◆ **Instructions to follow**:
The output is the lines below from the one with "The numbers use" through the one with "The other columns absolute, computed", both included, printed exactly and with no other line.
Data section below:
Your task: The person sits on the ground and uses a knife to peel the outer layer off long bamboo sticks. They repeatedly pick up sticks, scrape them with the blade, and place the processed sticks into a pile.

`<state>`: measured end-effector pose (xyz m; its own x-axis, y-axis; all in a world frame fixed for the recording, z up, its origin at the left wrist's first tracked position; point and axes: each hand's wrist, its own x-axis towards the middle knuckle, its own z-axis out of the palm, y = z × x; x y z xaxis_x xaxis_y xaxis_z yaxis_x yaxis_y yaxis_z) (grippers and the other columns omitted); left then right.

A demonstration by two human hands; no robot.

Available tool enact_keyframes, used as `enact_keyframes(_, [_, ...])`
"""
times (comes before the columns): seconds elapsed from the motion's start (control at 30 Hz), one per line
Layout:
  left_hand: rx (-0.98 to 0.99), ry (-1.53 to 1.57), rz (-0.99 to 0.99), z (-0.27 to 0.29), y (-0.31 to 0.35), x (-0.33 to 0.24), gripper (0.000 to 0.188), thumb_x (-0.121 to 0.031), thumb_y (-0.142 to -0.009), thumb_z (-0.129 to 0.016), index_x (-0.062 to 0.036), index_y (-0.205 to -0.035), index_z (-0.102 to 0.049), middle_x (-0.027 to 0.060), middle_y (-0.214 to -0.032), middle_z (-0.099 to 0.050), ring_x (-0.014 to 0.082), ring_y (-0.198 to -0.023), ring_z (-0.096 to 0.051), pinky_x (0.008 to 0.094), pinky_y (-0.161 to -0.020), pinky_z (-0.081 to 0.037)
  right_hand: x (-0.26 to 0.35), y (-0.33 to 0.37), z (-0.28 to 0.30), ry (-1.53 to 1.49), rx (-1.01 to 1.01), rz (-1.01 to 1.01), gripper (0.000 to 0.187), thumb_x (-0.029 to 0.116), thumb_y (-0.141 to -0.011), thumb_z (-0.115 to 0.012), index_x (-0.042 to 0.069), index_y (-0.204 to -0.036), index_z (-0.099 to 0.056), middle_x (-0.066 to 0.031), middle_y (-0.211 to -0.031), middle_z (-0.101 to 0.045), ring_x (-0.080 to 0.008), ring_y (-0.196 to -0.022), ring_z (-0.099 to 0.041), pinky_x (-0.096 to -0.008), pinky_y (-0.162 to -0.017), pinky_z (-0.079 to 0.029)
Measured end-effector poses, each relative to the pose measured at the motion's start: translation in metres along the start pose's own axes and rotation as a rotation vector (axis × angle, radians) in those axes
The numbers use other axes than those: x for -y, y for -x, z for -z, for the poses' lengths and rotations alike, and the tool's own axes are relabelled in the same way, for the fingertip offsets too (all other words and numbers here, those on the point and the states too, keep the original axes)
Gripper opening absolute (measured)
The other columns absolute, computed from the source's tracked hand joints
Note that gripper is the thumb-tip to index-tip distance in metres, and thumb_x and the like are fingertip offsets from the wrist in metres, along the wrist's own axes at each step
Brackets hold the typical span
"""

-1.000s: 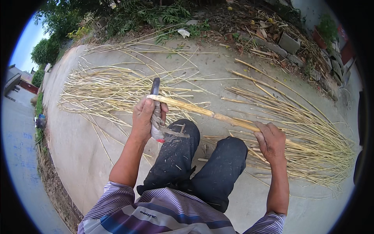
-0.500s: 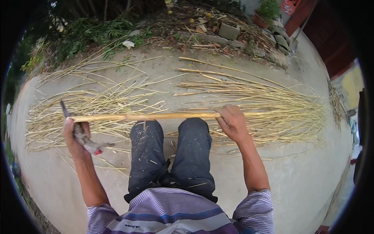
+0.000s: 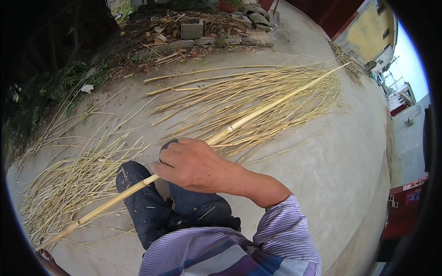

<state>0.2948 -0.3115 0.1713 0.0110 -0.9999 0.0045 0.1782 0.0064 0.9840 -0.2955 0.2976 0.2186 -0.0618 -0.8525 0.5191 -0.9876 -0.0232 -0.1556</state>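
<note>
A long, pale yellow cane [image 3: 253, 117] with ringed joints runs slantwise across the view, from the lower left up to its thin tip at the upper right. My right hand [image 3: 195, 165] is closed around its middle, above my knees, with the back of the hand upward. At the cane's lower left end, my left hand [image 3: 47, 256] shows only in part; a thumb presses there, and the dark rim cuts off the rest. The knife-like blade seen earlier is not visible now.
Thin canes [image 3: 239, 96] lie fanned on the concrete [image 3: 331, 184] beyond the held cane. More loose stalks [image 3: 73, 184] are heaped to the left. Behind them stand a grey block [image 3: 191, 30] and litter along a low stone edging [image 3: 175, 46]. My knees [image 3: 138, 177] lie beneath the cane.
The view has turned to the right. My right hand has shifted from the cane's right part to its middle. The cane now slants, and my left hand has moved to the lower left rim.
</note>
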Motion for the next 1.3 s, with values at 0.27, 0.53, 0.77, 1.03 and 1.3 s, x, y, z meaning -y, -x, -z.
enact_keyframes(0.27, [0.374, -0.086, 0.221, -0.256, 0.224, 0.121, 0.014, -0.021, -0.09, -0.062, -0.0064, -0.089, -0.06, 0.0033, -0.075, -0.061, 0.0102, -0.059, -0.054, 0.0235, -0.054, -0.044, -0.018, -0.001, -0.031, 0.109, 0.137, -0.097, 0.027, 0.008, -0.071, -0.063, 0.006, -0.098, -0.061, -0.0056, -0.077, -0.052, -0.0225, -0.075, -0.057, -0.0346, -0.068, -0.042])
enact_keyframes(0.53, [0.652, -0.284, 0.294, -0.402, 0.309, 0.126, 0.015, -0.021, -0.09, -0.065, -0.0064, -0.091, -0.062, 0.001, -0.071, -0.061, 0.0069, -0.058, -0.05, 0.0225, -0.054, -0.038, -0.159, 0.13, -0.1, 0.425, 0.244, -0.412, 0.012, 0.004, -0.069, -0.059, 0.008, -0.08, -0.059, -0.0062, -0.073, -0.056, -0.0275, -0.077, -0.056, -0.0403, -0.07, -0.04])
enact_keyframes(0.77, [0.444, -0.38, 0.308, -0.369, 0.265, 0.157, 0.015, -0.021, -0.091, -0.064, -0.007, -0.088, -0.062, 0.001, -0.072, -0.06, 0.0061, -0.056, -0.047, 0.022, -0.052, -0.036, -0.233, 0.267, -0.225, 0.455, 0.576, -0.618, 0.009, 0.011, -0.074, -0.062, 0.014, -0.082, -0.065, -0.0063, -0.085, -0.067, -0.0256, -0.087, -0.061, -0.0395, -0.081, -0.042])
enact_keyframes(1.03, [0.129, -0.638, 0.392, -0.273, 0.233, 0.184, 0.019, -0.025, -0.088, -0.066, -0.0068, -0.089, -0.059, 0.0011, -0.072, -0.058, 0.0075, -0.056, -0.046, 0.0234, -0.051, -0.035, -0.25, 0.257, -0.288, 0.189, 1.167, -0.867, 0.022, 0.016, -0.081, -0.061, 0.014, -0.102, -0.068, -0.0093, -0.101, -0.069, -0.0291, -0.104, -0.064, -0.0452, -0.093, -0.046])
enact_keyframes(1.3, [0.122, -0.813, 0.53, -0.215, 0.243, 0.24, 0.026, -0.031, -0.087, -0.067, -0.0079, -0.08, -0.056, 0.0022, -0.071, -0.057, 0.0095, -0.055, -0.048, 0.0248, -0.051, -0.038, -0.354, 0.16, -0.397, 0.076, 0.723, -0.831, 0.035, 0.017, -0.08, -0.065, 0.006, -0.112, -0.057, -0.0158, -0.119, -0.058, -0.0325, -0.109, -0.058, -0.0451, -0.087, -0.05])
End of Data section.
◆ **Output for this task**:
The numbers use other axes than those: x for -y, y for -x, z for -z, for the poses' lengths and rotations alike, and the tool's own axes are relabelled in the same way, for the fingertip offsets too (all other words and numbers here, those on the point and the states too, keep the original axes)
Gripper opening absolute (measured)
The other columns absolute, computed from the source's tracked hand joints

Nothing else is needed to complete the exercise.